Further, the CTPN model is trained by adopting an open source data set, the trained pictures are divided into a training set and a verification set according to the ratio of 99:1, 5990 characters comprising Chinese characters, English letters, numbers and punctuations are randomly generated by using a Chinese language database through font, size, gray scale, fuzzy, perspective and stretching changes, 10 characters are fixed on each sample, the characters are randomly intercepted from sentences in the language database, and the resolution of the pictures is unified to 280x 32.

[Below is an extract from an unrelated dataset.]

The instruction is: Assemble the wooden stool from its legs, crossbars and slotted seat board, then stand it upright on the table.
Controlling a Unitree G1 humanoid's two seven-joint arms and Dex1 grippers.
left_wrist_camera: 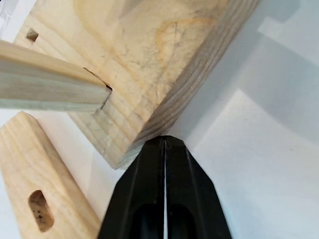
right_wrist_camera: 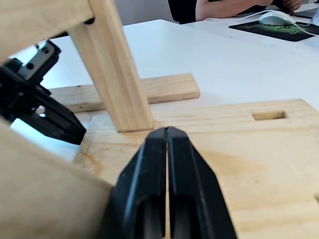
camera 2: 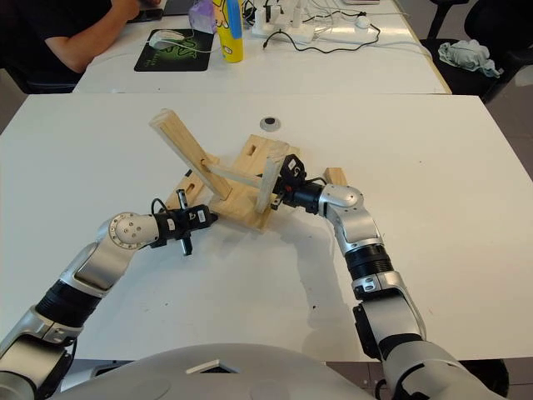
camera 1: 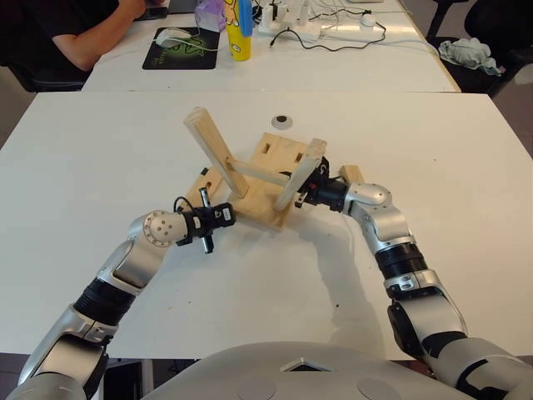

The method comprises the steps of firstly carrying out inclination correction on a main body of a document through a document main body positioning model obtained through training, then carrying out automatic threshold processing on a text, and finally carrying out region segmentation text extraction. Experimental analysis proves that the overall accuracy of image processing of the system archives reaches more than 91.7%, and the usability of the system in the field of archives digitization is proved.

Drawings

FIG. 1 is a schematic flow chart of an automated archive processing method for scanned archive images based on deep learning according to an embodiment of the present invention;

FIG. 2 is a schematic diagram of a Unet network architecture for use with the present invention;

FIG. 3 is a comparison of the effect of a conventional single threshold versus a dynamic threshold;

FIG. 4 is a process effect diagram of the system of the present invention;

fig. 5 is a schematic diagram of CTPN implementation steps of the present invention.

Detailed Description

In order to make the objects, technical solutions and advantages of the embodiments of the present invention clearer, the technical solutions in the embodiments of the present invention will be clearly and completely described below with reference to the drawings in the embodiments of the present invention, and it is obvious that the described embodiments are some, but not all, embodiments of the present invention. All other embodiments, which can be obtained by a person skilled in the art without any inventive step based on the embodiments of the present invention, are within the scope of the present invention.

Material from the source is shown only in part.